Я отошел на несколько метров, потом внезапно обернулся и сказал:
– Что касается ваших сыновей, сержант Макдональд. Мне говорили, что они недавно погибли в горах...
– Что с ними?
– Мне будет искренне жаль сказать им когда-нибудь, что их отец отказался и пальцем пошевельнуть, чтобы спасти их жизни.

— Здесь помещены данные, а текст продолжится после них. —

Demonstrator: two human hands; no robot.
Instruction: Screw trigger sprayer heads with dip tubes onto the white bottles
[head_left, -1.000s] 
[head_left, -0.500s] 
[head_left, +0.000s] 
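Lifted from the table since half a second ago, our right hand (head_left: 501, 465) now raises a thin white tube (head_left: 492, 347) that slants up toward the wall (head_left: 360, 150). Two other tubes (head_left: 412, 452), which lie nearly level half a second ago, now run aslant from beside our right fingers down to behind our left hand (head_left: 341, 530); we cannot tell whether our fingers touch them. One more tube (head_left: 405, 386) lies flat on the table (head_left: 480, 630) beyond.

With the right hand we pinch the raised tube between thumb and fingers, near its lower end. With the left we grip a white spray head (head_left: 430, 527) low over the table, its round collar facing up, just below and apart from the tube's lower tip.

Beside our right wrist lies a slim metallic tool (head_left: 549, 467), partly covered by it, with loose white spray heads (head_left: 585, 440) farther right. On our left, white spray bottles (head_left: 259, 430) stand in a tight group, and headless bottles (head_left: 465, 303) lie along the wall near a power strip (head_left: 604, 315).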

Он окаменел и смолк. Он не сопротивлялся, когда я, мягко взяв его за плечо, увлек за собой и привел на «Огненный крест».
Честно говоря, мне уже порядком надоели сладенькое выражение лица и сюсюкающие интонации деда Артура, поэтому, когда он встретил приведенного мною Макдональда испепеляющим взглядом василиска, я даже немного успокоился. Дед был все еще в форме. Блестящий монокль еще более усиливал эффект. Бедняга сержант был навылет пробит этим лазерным лучом и теперь неподвижно стоял по стойке «смирно».